Problem details> Scan the listing below for "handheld", then report every line that has it.

Dataset excerpts>

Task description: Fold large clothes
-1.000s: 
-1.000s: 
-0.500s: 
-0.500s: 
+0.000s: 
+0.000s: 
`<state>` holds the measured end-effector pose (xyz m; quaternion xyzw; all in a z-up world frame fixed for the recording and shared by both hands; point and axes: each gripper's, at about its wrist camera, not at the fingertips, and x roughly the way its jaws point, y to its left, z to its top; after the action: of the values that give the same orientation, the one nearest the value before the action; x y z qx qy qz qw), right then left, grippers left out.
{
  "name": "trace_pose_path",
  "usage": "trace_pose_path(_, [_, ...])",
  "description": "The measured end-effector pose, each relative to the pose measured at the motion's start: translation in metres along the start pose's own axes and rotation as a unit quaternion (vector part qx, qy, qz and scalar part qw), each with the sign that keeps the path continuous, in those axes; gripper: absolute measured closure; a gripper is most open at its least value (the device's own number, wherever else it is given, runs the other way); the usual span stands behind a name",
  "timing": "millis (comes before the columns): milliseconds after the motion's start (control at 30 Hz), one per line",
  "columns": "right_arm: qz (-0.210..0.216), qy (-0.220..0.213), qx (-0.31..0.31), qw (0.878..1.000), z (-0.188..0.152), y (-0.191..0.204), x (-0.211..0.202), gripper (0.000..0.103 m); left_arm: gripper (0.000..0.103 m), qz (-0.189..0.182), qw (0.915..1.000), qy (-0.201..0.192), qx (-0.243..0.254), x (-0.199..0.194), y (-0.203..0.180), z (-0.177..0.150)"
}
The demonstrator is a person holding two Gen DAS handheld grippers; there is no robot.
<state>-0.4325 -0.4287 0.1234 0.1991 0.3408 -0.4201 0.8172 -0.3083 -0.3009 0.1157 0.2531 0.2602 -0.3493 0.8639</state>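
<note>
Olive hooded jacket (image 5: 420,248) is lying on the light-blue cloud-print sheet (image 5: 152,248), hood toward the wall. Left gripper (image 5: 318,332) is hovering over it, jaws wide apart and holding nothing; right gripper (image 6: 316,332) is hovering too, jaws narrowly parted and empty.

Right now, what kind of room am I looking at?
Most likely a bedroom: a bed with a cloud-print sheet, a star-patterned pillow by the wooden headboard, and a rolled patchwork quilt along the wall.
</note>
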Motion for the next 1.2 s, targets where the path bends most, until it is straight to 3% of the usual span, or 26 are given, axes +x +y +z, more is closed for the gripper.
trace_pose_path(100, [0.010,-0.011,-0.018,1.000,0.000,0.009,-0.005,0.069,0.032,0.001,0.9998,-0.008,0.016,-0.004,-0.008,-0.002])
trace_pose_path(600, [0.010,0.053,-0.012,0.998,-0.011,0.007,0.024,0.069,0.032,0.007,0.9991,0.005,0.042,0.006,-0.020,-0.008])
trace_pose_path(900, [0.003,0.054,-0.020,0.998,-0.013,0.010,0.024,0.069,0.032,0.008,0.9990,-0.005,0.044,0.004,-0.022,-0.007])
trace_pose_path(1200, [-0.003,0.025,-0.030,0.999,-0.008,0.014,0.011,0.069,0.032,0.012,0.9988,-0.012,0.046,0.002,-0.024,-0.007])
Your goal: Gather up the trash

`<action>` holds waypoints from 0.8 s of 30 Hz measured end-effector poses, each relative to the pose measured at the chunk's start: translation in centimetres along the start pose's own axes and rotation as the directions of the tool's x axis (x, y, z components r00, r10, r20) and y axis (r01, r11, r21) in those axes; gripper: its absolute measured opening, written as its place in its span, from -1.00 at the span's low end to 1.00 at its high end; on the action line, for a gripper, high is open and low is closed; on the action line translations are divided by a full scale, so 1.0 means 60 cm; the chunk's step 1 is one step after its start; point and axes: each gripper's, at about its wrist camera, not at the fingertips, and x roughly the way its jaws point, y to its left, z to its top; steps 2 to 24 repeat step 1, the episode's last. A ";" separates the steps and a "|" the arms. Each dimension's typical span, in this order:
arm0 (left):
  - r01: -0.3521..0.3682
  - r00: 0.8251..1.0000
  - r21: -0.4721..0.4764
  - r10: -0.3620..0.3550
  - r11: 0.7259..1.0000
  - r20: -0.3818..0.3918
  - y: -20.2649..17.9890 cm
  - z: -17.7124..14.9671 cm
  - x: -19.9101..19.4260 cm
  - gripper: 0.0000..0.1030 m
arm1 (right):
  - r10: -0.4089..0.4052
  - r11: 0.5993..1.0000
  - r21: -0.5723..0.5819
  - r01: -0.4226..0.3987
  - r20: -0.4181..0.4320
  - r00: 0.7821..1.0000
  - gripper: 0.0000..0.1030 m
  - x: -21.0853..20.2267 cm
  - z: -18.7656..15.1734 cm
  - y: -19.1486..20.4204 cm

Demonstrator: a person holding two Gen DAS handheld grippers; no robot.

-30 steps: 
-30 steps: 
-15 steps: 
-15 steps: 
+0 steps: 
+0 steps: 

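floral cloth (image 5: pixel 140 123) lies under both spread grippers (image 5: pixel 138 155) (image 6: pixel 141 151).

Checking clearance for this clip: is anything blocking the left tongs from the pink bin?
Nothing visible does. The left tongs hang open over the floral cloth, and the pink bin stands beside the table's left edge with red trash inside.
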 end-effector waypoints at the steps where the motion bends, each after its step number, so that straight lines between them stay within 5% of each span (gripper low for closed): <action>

Written solution>
The demonstrator is a person holding two Gen DAS handheld grippers; there is no robot.
Demonstrator: a person holding two Gen DAS handheld grippers; no robot.

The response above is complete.